Department store giant Myer’s decision to cull over 100 of its popular brands today sends a strong message to rivals that it’s back in the game, while any simmering retail war with competitors should result in a positive uplift for agencies.
Myer today announced that it had followed David Jones’ lead and culled a large number of brands primarily in the fashion, footwear and homewares space.
Reports say the struggling retailer wants more mid-range brands at the expense of the cheap or the expensive and will favour the likes of Country Road, Marcs, Calvin Klein and FCUK.
The move is largely seen as an attempt to re-establish its core market and compete against its more up-market rival DJs and the plethora of overseas players – H&M, Zara and Uniqlo – that have arrived recently to grab a large piece of the local retail pie.
A criticism of both department stores is that they carry far too great a range for the foot traffic their stores receive. It’s also doubtful that brands that have been punted from the department stores and don’t have their own retail networks will find a home anywhere else.

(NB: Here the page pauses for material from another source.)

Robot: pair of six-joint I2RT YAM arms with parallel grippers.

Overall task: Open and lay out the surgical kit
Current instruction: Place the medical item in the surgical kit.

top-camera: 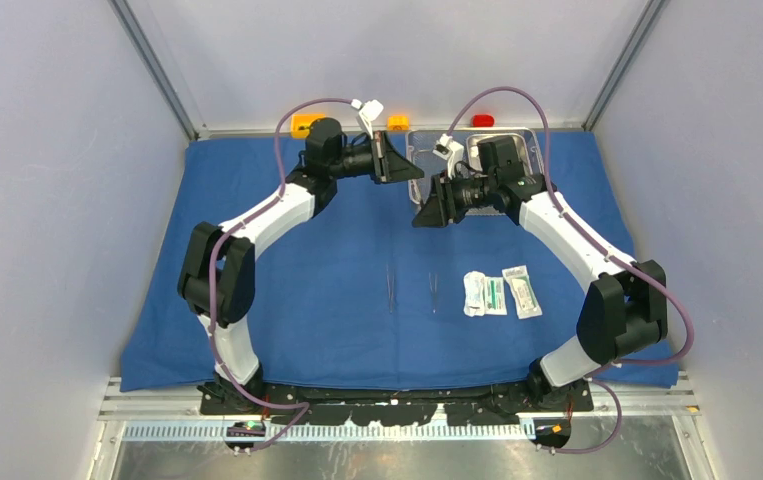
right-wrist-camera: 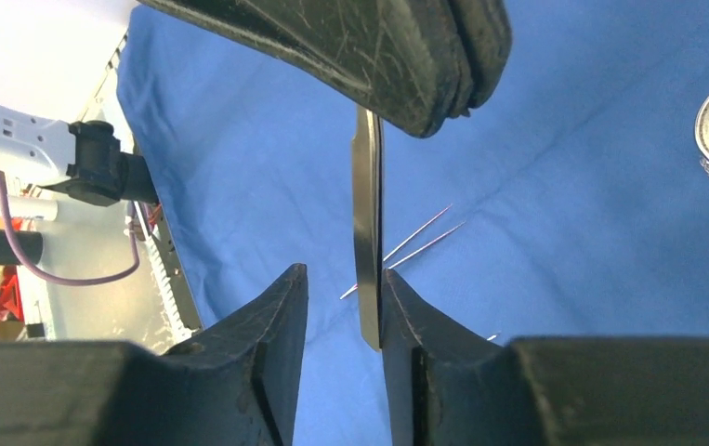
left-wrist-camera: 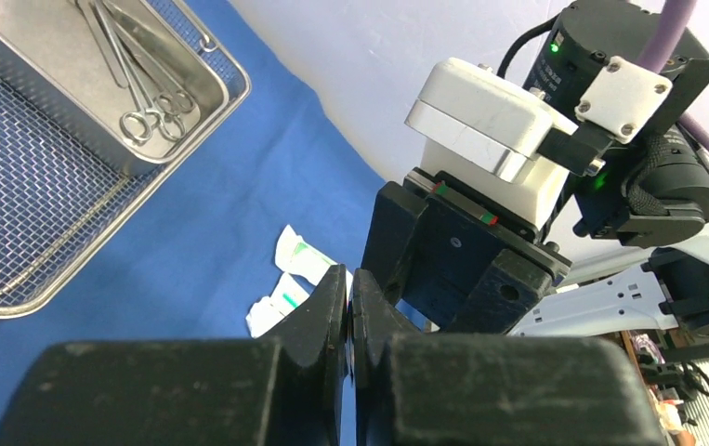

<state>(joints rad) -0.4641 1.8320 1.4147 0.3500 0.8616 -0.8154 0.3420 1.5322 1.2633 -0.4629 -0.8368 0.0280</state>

One agency boss who spoke to B&T on the guarantee of anonymity (one of the players is a major client) agreed Myer had to do something. “You just get no confidence from what Myer is trying to do in the market at the moment,” he said.
“DJs appears to have a better vision where the market is at. Myer have been beaten into the middle-ground and that can be no-man’s land. You’re not budget or not upmarket and you don’t have a very clear positioning. David Jones has always had a more premium approach and that’s starting to show some green shoots for them and they have their digital game face on, and it feels like they’re doing a better job.”
And could any pending war in the retail space translate to added spend for media agencies?
“The two majors will continue to spend money… they’ll continue to go head to head,” he said “How that plays out exactly for agencies remains to be seen. Will it increase spends? It could do, yes.
“The said, fashion brands in Australia have never been great spenders. It’s certainly not like the FMCG brands that are just a much bigger business than fashion ever has been. Fashion brands typically use design companies over ad agencies in any case.
“I don’t think this will have the impact (on Adland) that the supermarkets screwing their FMCG clients on price has had on their marketing spends.”
But is a tit-for-tat war between DJs and Myer a misguided one when the real enemy appears to be these new budget-priced interlopers that have arrived on Australian shores recently? It’s much like the Coles and Woolies stoush in recent years where the two have only recently woken-up to the fact the real enemy has been ALDI all along?
“Wars between whoever aside, I think the two should just deliver what their customers want. I think you’re in trouble when your decision making is based on what your competitors are doing.
“There’s been some great retailers who’ve been able to transform themselves. Think John Lewis in the UK or any number of retailers who’ve managed to remain relevant despite all the changes in technology and different brands and different models coming into their space. There’s still a role for these big department stores, they just need to have an experience that’s worth going into the store for.
“But I’d be more fearful for where Myer is going than DJs. DJs just seems to have a better grasp on where it wants to go strategically than Myer. You just don’t get that sort of confidence from what Myer is trying to do in the market at the moment. David Jones just seems a bit more buoyant,” he said.